IIF Offers New Deal to Euro Zone Leaders over Greece's Debt

Finance | October 26, 2011, Wednesday // 19:43|  views

Charles Dallara, Director of the Institute of International Finance (IIF), speaks during a meeting of the IIF institue in Cancun, Mexico, 21 March 2010. EPA/BGNES

International banks have made a new deal to euro zone governments over the Greek debt crisis in an attempt to reach an agreement about the losses of the holders of Greek debt, the Institute of International Finance said.

Banks have put forward a "significant" new proposal to break the deadlock over how deep the losses should be, according to the IIF, as cited by Dow Jones and The Wall Street Journal.

"I can confirm that a significant new offer was made by Mr. Charles Dallara, IIF Managing Director, on behalf of private investors in discussions yesterday," said a spokesman for the IIF on Wednesday. "The offer was for a debt exchange on a voluntary basis in support of Greece. I am not able to elaborate at this point."

Earlier, a bank source who would also not detail the parameters of the proposal, said the banks are awaiting reaction from euro-zone governments and Greece.

The person said the proposal contained a higher discount rate than the 9% agreed on a July 21 deal for Greece agreed by euro-zone leaders. The increase, which reflects the deterioration in Greek bond prices since July, would reduce the impact of any given headline reduction in net present value (NPV). The July 21 deal called for a 21% NPV cut.

The IIF has been insisting that any deal is voluntary, arguing that if the reduction in the value of private bond holdings resulting from any bond exchange exceeds about 40% that would be impossible.

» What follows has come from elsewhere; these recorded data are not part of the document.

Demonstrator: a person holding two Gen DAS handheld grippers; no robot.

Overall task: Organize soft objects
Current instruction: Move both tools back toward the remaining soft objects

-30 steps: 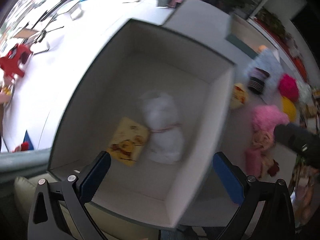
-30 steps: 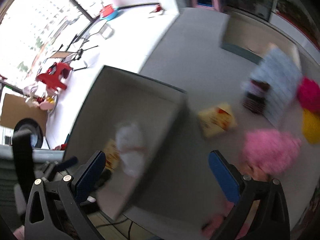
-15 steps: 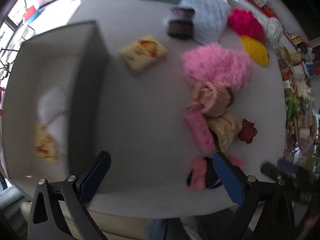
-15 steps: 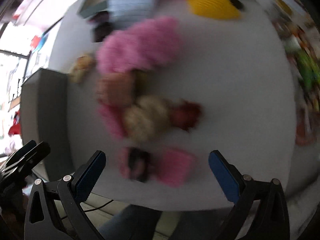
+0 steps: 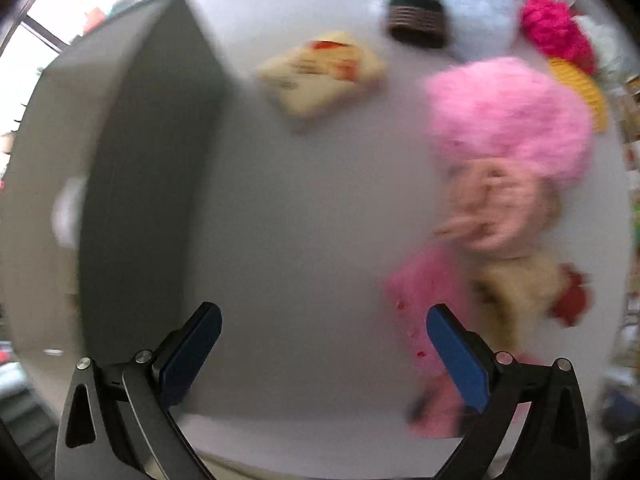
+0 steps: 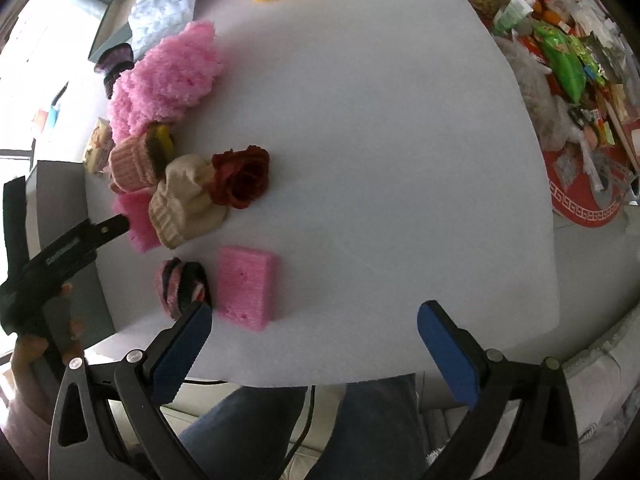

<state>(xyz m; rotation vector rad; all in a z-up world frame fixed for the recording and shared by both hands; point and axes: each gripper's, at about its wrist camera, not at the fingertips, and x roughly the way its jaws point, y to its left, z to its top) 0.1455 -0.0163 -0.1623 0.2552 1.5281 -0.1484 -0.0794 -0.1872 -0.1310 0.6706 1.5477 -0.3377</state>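
Both grippers point(image 5: 323, 354) point(image 6: 314, 344) spread empty; box point(image 5: 148, 184) perhaps barely filled, sponge point(image 6: 246, 286), hats point(image 6: 186, 204), rose point(image 6: 240, 176) waiting outside.

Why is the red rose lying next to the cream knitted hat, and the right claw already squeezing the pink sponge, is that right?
Not quite. The right claw is open and holds nothing; the pink sponge lies free on the table, as the right wrist view shows. The red rose does lie against the cream knitted hat.
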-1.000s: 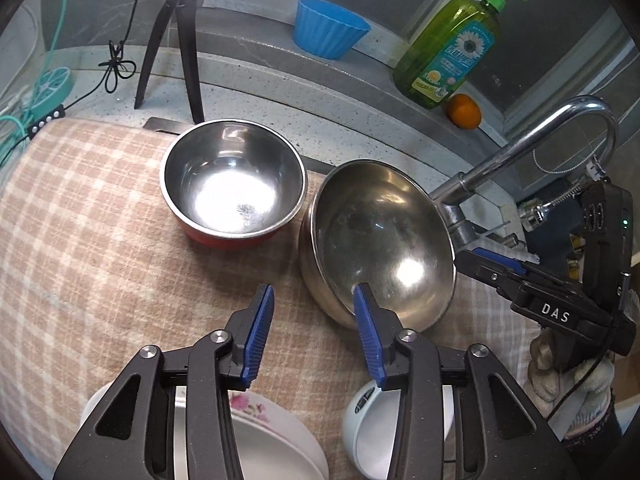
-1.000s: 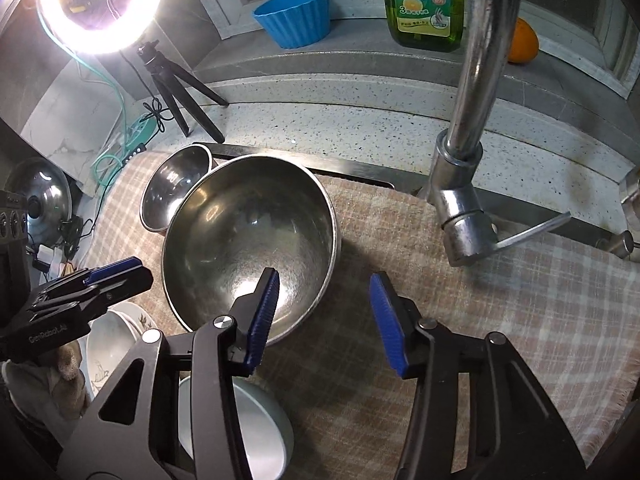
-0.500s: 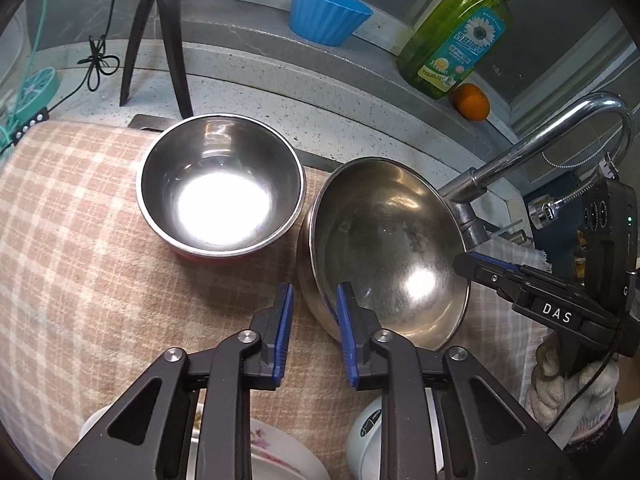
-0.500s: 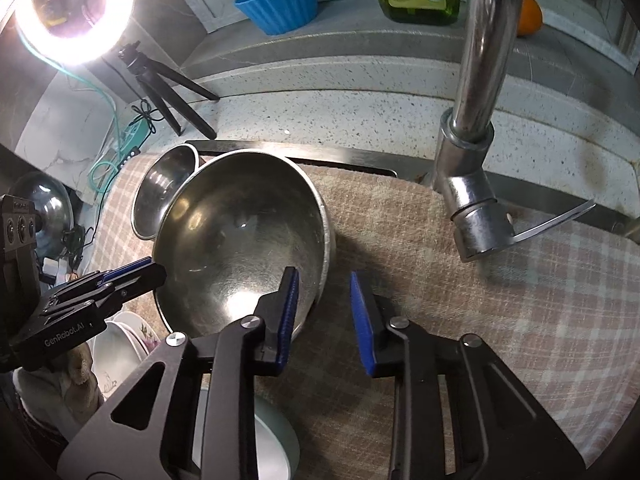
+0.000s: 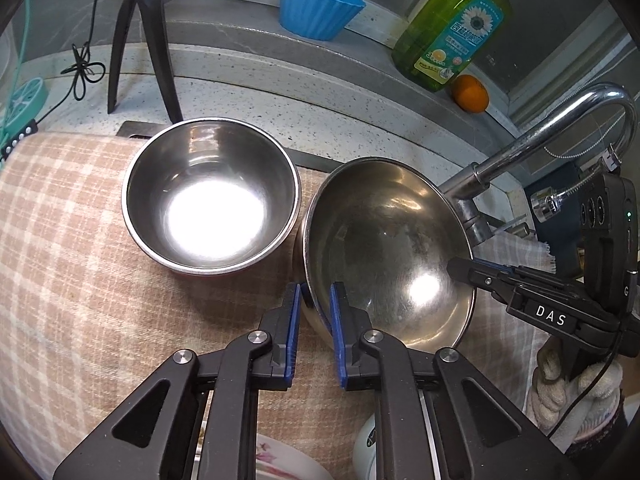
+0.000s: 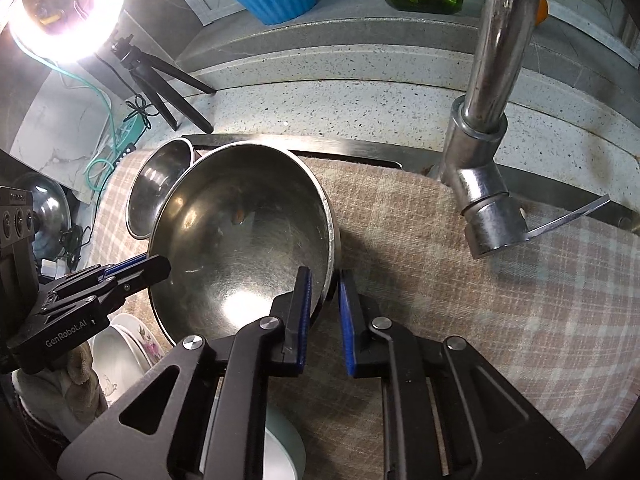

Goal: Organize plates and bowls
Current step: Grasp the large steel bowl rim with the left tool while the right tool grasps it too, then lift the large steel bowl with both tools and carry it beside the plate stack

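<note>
A large steel bowl (image 5: 384, 248) (image 6: 244, 236) sits on the plaid cloth (image 5: 60, 240). My left gripper (image 5: 314, 300) is shut on its near-left rim. My right gripper (image 6: 324, 286) is shut on its right rim; it also shows in the left wrist view (image 5: 464, 266). My left gripper shows in the right wrist view (image 6: 156, 268) at the bowl's left rim. A smaller steel bowl with a red outside (image 5: 212, 200) (image 6: 160, 196) stands just left of the large one. A floral plate (image 6: 128, 344) and a white dish (image 6: 284, 444) lie below the grippers.
A chrome faucet (image 6: 492, 128) (image 5: 532, 140) stands right of the bowls. A blue cup (image 5: 316, 8), a green soap bottle (image 5: 456, 28) and an orange (image 5: 470, 94) sit on the ledge. A black tripod (image 5: 136, 40) stands at the back left.
Both grippers moved forward and closed onto the large bowl's rim, left on the near-left side, right on the right side. The bowl now looks tilted.
</note>
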`<state>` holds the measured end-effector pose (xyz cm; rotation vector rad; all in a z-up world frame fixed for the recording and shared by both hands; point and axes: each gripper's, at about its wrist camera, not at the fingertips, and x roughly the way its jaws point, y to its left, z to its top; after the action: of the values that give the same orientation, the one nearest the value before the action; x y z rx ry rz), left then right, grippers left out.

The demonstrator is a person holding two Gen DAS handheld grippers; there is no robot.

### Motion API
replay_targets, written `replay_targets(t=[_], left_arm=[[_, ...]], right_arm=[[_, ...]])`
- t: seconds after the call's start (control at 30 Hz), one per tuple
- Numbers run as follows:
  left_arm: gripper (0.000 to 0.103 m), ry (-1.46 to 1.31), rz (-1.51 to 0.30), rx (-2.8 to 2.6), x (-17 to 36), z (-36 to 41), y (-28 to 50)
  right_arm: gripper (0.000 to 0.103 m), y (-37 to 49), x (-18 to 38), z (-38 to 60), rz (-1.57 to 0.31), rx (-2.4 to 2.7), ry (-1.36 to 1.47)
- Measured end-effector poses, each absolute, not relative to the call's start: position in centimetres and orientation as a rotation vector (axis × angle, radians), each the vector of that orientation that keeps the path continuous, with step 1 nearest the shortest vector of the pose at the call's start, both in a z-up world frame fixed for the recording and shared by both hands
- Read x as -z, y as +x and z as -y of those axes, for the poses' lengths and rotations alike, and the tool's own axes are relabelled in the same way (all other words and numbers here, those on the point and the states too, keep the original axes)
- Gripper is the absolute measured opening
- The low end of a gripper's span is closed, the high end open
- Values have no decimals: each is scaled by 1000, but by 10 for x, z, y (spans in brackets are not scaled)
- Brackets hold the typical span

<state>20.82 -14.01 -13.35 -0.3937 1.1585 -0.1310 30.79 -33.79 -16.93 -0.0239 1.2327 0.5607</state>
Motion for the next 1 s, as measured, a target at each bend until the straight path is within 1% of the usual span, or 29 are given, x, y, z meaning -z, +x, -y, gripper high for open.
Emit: replay_targets(t=[0.2, 0.6, 1.0], left_arm=[[13, -400, -1158, 134, 132, 139, 204], [13, -402, -1122, 154, 113, 130, 186], [13, -412, -1063, 140, 92, 92, 160]], right_arm=[[13, 304, 165, 336, -1229, -555, -40], [13, 285, 138, 330, -1187, -564, -51], [13, 264, 121, 288, -1144, -595, -79]])
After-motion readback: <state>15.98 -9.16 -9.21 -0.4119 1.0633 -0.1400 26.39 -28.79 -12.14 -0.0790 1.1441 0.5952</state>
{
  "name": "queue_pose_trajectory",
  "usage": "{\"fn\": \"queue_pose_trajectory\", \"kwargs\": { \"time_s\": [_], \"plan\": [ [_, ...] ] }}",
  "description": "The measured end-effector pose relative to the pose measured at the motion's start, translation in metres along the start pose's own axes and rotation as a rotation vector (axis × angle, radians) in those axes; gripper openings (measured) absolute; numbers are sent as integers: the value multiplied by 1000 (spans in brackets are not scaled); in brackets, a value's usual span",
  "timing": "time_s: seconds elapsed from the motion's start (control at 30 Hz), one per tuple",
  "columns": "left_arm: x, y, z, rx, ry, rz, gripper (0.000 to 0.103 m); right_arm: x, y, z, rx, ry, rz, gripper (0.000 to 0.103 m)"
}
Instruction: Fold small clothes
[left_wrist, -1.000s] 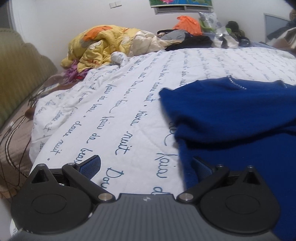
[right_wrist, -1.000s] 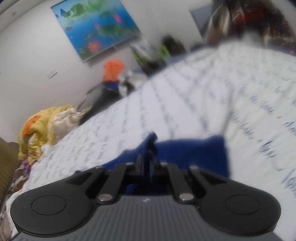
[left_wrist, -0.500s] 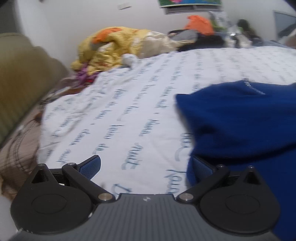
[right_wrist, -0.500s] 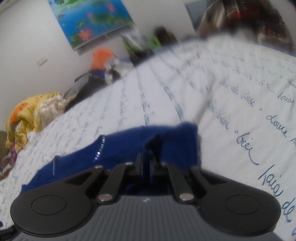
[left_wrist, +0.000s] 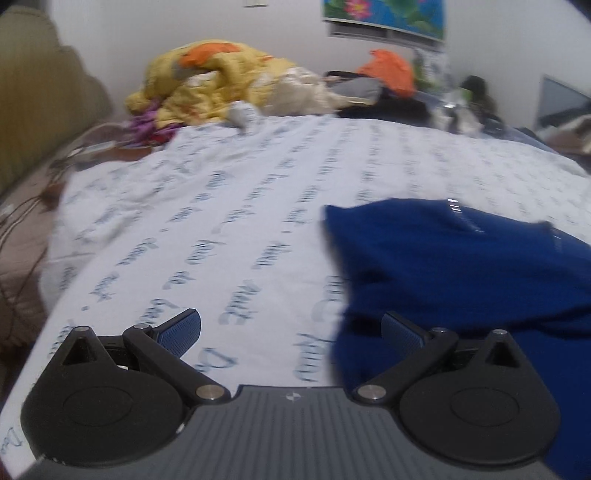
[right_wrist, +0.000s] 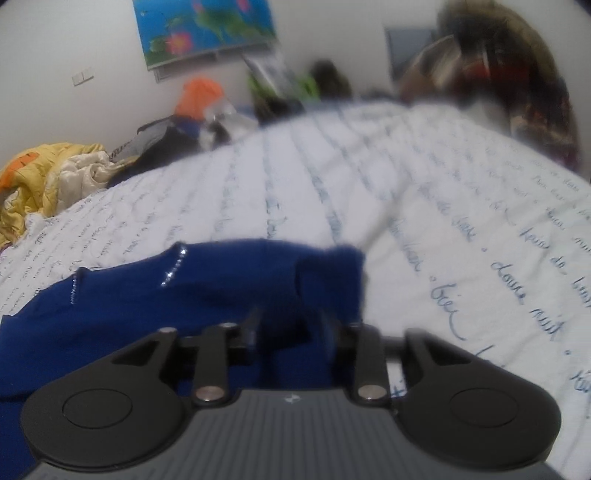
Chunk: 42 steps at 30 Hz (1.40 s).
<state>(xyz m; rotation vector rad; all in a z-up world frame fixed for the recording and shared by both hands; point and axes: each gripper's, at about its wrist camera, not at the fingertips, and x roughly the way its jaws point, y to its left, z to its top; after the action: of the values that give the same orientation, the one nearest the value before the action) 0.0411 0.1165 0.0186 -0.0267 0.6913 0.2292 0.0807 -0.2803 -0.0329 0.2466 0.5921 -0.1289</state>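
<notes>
A dark blue knit garment (left_wrist: 461, 266) with a line of small rhinestones lies partly folded on the white bed sheet (left_wrist: 229, 221) with blue script. My left gripper (left_wrist: 291, 328) is open and empty at the garment's left edge. The garment also shows in the right wrist view (right_wrist: 207, 280). My right gripper (right_wrist: 288, 325) stands over its right end with the jaws parted, and blue cloth lies between the fingers (right_wrist: 251, 325).
A yellow and orange quilt heap (left_wrist: 214, 85) and other clothes lie at the far end of the bed. A padded headboard (left_wrist: 40, 110) stands at the left. A flower poster (right_wrist: 203, 29) hangs on the wall. More clutter (right_wrist: 498, 74) sits at the far right.
My right gripper, shut on the blue cloth before, has carried it down over the garment and its jaws have now parted. My left gripper has shifted slightly and stayed open.
</notes>
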Motion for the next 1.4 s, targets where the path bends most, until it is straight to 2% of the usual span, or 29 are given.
{"fn": "queue_pose_trajectory", "kwargs": {
  "time_s": [0.03,0.07,0.1,0.17,0.3,0.53,0.67,0.77,0.83,0.93,1.0,1.07,1.13,1.17,1.23,1.4],
  "plan": [
    [-2,-6,0,8,3,-19,103,-6,1,0,-5,-11,4,57],
    [-4,-11,-1,12,6,-40,103,-13,3,-2,-11,-28,9,72],
    [-4,-16,-3,15,9,-58,103,-20,5,-5,-21,-48,16,76],
    [-4,-24,-7,32,16,-84,103,-32,12,-10,-57,-59,38,76],
    [-5,-36,-13,78,18,-83,103,-45,27,-24,-120,-26,84,76],
    [-6,-39,-23,103,46,-91,103,-57,28,-45,-177,33,130,76],
    [-8,-45,-34,164,62,-100,103,-61,25,-59,-193,62,159,77],
    [-13,-47,-45,243,60,-102,103,-64,24,-67,-234,102,142,77],
    [-16,-46,-53,299,45,-67,103,-71,21,-68,-269,98,115,77],
    [-20,-37,-58,336,26,-36,103,-82,13,-67,-340,63,-17,77],
    [-23,-29,-59,354,31,-27,103,-89,2,-67,-362,47,-57,77],
    [-28,-23,-62,392,30,-9,103,-96,-11,-66,-315,53,-35,77],
    [-35,-17,-66,428,28,-4,103,-101,-28,-64,-220,89,38,77],
    [-38,-12,-66,429,40,-29,103,-103,-38,-63,-167,114,83,77],
    [-43,-1,-65,390,80,-124,103,-107,-53,-65,-89,161,168,77],
    [-48,13,-65,258,169,-394,102,-119,-62,-77,-78,230,273,77]
  ]
}}
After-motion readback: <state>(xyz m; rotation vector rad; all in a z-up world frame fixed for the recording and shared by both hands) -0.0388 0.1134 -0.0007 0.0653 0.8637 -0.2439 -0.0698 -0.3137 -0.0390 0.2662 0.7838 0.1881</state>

Euro-zone governments have been seeking a 50-60% reduction in the value of the bond holdings.

A day earlier, on Tuesday, Charles Dallara, head of international banking lobby group, the Institute of International Finance (IIF), spoke unenthusiastically about the euro zone push to get the private sector to share the burden on Greece's debt.

Dallara warned Monday that a non-voluntary deal on the private sector contribution to Greece's debt would cause "severe contagion" effects that would hit European growth and jobs.

Reacting to the weekend decision by the euro zone to push for a "higher private sector haircut on Greek debt", Dallara said there are "limits" to what can be considered a voluntary agreement.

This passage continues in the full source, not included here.